Try it ::
Please restate every entry exactly. Leave out the pictures.

Available data ::

══════

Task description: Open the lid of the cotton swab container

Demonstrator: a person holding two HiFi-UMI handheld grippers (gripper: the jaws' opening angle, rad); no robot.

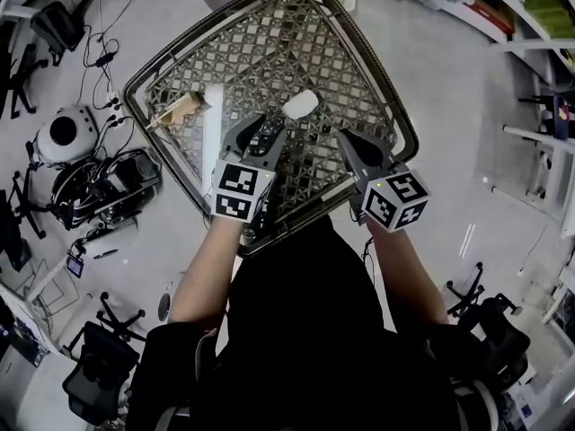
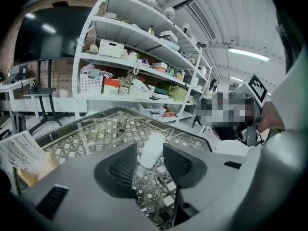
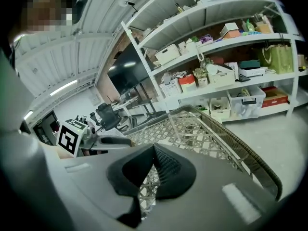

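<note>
Over the bench: left gripper spread and lined up on the container, right gripper pressed together and empty.

Left gripper (image 2: 150, 150) has its jaws apart with nothing touching the pads. The cotton swab container (image 1: 301, 104) shows in the gap just beyond the tips, alone near the middle of the lattice-patterned bench (image 1: 359, 79). Right gripper (image 3: 153, 150) is near, closed on nothing. The container is small, white and rounded. Probably light, smooth plastic, so likely to skid or tip if nudged. Suggest pinching the body low across its width, leaving the lid end free for the other gripper. Lid seam not discernible.
</note>
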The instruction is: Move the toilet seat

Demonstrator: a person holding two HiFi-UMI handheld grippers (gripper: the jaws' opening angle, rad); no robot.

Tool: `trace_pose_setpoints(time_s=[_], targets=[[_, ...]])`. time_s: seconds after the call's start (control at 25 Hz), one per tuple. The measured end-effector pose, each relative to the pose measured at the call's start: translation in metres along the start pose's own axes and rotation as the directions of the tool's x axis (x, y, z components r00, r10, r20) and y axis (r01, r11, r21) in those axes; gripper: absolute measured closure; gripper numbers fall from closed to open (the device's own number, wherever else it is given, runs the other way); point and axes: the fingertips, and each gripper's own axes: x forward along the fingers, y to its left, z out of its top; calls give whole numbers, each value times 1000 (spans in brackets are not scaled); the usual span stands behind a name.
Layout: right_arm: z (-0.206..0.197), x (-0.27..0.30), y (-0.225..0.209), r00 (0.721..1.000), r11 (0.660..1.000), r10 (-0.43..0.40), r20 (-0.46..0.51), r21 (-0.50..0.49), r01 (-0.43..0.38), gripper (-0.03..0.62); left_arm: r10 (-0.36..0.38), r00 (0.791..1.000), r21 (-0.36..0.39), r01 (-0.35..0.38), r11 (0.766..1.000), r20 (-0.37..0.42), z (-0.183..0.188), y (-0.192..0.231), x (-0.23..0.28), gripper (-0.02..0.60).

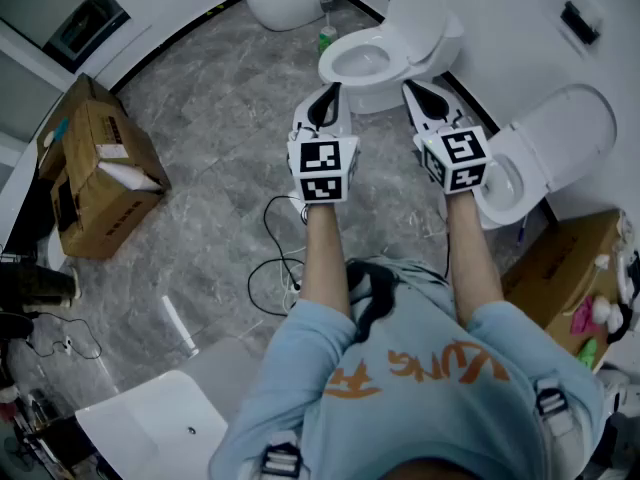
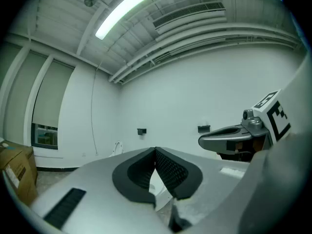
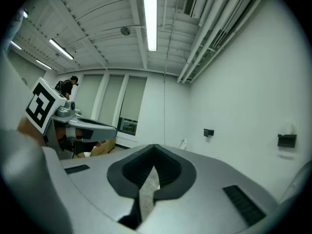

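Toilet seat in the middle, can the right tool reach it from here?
Probably yes. The right tool points toward the seat, looks close, and nothing stands between them. Its jaws are shut, so they'd have to open first.

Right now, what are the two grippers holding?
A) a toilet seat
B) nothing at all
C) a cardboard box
B: the left gripper and the right gripper each have their jaws closed together with nothing between them.
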Motion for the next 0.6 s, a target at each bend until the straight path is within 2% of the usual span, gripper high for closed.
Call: trace_pose_setpoints(time_s=[0.2,0.32,0.48,0.6], targets=[[8,4,-1,999,1000,-22,30,15,22,595,-7,1000,-26,7,1000,11,3,8,1,583],[23,4,-6,997,998,-52,51,-15,53,594,0,1000,-30,0,1000,5,4,20,3,584],[32,13,-23,994,996,-81,71,45,78,594,5,1000,-32,-5,999,7,8,39,4,584],[32,27,-26,996,997,-66,62,38,64,594,19,1000,-37,-18,999,20,10,53,10,584]])
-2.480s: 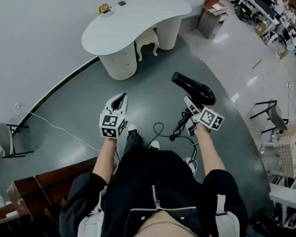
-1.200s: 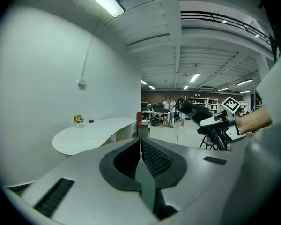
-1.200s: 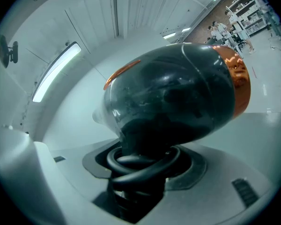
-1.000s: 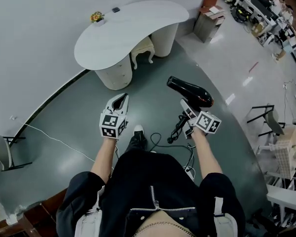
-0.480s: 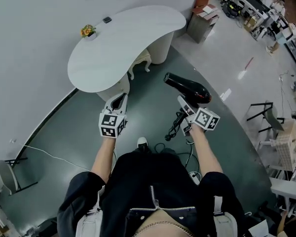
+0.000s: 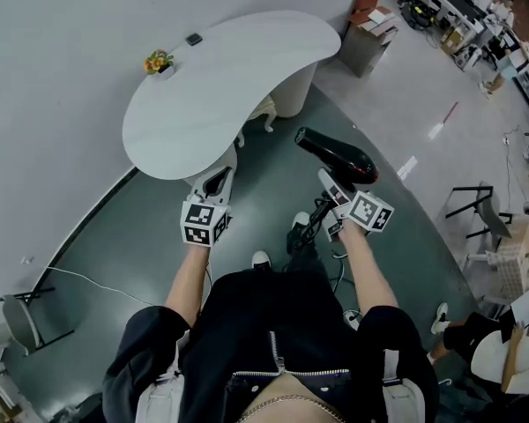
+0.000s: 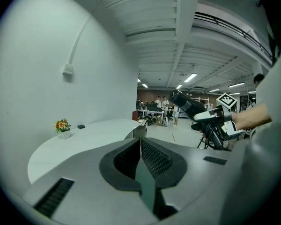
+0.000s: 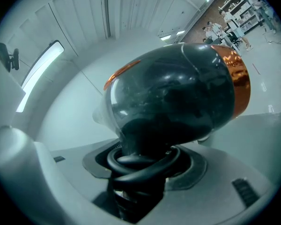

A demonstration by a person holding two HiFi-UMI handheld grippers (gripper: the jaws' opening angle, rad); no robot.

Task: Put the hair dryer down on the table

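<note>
The hair dryer [image 6: 339,159] hangs in the air short of the bench's [image 6: 220,77] near edge, over the floor and not yet above the top. My right gripper [image 6: 332,189] has its fingers clamped on the handle, with the barrel overhanging toward the bench. I judge it top-heavy, with a hard glossy shell (slippery, I'd guess), so the handle is the place to hold. The cord [image 6: 310,227] dangling below could tug.

My left gripper [image 6: 214,181] sits just short of the bench's near edge, fingers pressed together on nothing.

Only the head view shows the gap to the bench and the trailing cord. Only the right gripper view shows a cord loop bunched at the fingers. The left gripper view adds a flower pot [image 7: 62,126] at the bench's far side.
</note>
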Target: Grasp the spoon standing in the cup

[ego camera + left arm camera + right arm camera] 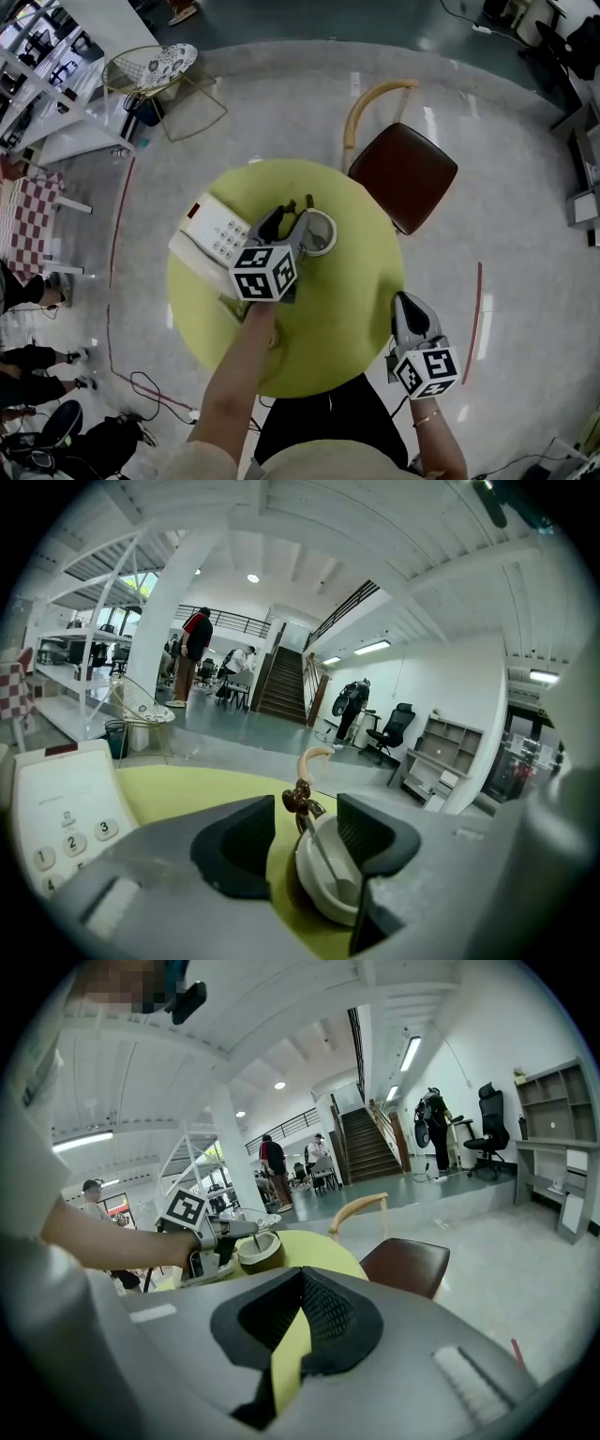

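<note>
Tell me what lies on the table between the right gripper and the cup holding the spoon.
Only bare table: in the head view nothing lies between the right gripper and the cup.

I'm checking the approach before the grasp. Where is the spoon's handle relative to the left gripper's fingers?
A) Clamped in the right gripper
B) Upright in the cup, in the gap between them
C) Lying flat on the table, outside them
B: the left gripper view shows the spoon standing in the cup, with its handle between the open left gripper's fingers and a gap on both sides.
</note>
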### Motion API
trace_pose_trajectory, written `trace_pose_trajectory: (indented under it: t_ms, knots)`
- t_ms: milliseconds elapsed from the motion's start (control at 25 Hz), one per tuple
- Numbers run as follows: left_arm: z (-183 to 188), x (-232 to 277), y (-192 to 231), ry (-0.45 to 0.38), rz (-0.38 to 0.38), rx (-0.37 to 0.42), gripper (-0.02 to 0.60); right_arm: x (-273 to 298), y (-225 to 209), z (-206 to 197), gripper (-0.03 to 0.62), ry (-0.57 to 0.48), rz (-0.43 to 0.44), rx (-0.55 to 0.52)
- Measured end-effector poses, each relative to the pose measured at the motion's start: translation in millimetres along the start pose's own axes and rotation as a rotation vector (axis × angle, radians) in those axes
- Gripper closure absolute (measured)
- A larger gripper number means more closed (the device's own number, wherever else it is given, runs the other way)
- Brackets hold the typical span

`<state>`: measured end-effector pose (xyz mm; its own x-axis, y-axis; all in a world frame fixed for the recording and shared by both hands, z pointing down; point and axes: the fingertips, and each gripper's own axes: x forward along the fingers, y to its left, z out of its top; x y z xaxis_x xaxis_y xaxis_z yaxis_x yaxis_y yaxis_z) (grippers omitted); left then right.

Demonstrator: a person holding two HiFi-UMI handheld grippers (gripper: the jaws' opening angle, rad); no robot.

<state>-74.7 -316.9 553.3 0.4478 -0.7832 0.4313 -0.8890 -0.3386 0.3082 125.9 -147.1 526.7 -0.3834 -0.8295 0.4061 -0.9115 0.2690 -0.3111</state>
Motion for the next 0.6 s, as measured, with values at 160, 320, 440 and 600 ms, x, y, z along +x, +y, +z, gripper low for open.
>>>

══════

Answer for this exercise ::
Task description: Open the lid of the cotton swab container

Demonstrator: a person holding two HiFi-UMI handheld grippers (gripper: the jaws' opening angle, rad); no robot.


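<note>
Over the bench: left gripper spread and lined up on the container, right gripper pressed together and empty.

Left gripper (image 2: 150, 150) has its jaws apart with nothing touching the pads. The cotton swab container (image 1: 301, 104) shows in the gap just beyond the tips, alone near the middle of the lattice-patterned bench (image 1: 359, 79). Right gripper (image 3: 153, 150) is near, closed on nothing. The container is small, white and rounded. Probably light, smooth plastic, so likely to skid or tip if nudged. Suggest pinching the body low across its width, leaving the lid end free for the other gripper. Lid seam not discernible.
</note>
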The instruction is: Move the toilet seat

Demonstrator: a person holding two HiFi-UMI handheld grippers (gripper: the jaws' opening angle, rad); no robot.

Tool: `trace_pose_setpoints(time_s=[_], targets=[[_, ...]])`. time_s: seconds after the call's start (control at 25 Hz), one per tuple. The measured end-effector pose, each relative to the pose measured at the call's start: translation in metres along the start pose's own axes and rotation as the directions of the tool's x axis (x, y, z components r00, r10, r20) and y axis (r01, r11, r21) in those axes; gripper: absolute measured closure; gripper numbers fall from closed to open (the device's own number, wherever else it is given, runs the other way); point and axes: the fingertips, and each gripper's own axes: x forward along the fingers, y to its left, z out of its top; calls give whole numbers, each value times 1000 (spans in brackets are not scaled); the usual span stands behind a name.
Layout: right_arm: z (-0.206..0.197), x (-0.27..0.30), y (-0.225..0.209), r00 (0.721..1.000), r11 (0.660..1.000), r10 (-0.43..0.40), r20 (-0.46..0.51), r21 (-0.50..0.49), r01 (-0.43..0.38), gripper (-0.03..0.62); left_arm: r10 (-0.36..0.38), r00 (0.791..1.000), r21 (-0.36..0.39), r01 (-0.35..0.38), r11 (0.766..1.000), r20 (-0.37..0.42), z (-0.183..0.188), y (-0.192..0.231), x (-0.23..0.28), gripper (-0.02..0.60).


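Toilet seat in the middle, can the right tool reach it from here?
Probably yes. The right tool points toward the seat, looks close, and nothing stands between them. Its jaws are shut, so they'd have to open first.

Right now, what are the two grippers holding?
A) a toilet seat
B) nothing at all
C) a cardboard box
B: the left gripper and the right gripper each have their jaws closed together with nothing between them.
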Motion for the next 0.6 s, a target at each bend until the straight path is within 2% of the usual span, gripper high for closed.
Call: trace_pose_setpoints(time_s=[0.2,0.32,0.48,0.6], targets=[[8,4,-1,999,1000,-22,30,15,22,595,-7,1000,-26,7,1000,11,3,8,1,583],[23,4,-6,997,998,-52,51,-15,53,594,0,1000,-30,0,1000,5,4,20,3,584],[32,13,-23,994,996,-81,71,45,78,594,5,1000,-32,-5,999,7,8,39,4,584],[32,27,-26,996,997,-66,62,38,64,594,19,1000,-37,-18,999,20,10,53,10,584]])
-2.480s: 
-1.200s: 
-1.200s: 
-1.000s: 
-0.480s: 
+0.000s: 
+0.000s: 
+0.000s: 

A demonstration by a person holding two HiFi-UMI handheld grippers (gripper: the jaws' opening angle, rad); no robot.

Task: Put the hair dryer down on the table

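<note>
The hair dryer [image 6: 339,159] hangs in the air short of the bench's [image 6: 220,77] near edge, over the floor and not yet above the top. My right gripper [image 6: 332,189] has its fingers clamped on the handle, with the barrel overhanging toward the bench. I judge it top-heavy, with a hard glossy shell (slippery, I'd guess), so the handle is the place to hold. The cord [image 6: 310,227] dangling below could tug.

My left gripper [image 6: 214,181] sits just short of the bench's near edge, fingers pressed together on nothing.

Only the head view shows the gap to the bench and the trailing cord. Only the right gripper view shows a cord loop bunched at the fingers. The left gripper view adds a flower pot [image 7: 62,126] at the bench's far side.
</note>
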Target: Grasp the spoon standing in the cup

[ego camera + left arm camera + right arm camera] 

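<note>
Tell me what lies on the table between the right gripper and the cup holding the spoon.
Only bare table: in the head view nothing lies between the right gripper and the cup.

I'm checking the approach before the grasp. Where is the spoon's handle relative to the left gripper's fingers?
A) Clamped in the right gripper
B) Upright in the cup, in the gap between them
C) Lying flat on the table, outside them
B: the left gripper view shows the spoon standing in the cup, with its handle between the open left gripper's fingers and a gap on both sides.
</note>
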### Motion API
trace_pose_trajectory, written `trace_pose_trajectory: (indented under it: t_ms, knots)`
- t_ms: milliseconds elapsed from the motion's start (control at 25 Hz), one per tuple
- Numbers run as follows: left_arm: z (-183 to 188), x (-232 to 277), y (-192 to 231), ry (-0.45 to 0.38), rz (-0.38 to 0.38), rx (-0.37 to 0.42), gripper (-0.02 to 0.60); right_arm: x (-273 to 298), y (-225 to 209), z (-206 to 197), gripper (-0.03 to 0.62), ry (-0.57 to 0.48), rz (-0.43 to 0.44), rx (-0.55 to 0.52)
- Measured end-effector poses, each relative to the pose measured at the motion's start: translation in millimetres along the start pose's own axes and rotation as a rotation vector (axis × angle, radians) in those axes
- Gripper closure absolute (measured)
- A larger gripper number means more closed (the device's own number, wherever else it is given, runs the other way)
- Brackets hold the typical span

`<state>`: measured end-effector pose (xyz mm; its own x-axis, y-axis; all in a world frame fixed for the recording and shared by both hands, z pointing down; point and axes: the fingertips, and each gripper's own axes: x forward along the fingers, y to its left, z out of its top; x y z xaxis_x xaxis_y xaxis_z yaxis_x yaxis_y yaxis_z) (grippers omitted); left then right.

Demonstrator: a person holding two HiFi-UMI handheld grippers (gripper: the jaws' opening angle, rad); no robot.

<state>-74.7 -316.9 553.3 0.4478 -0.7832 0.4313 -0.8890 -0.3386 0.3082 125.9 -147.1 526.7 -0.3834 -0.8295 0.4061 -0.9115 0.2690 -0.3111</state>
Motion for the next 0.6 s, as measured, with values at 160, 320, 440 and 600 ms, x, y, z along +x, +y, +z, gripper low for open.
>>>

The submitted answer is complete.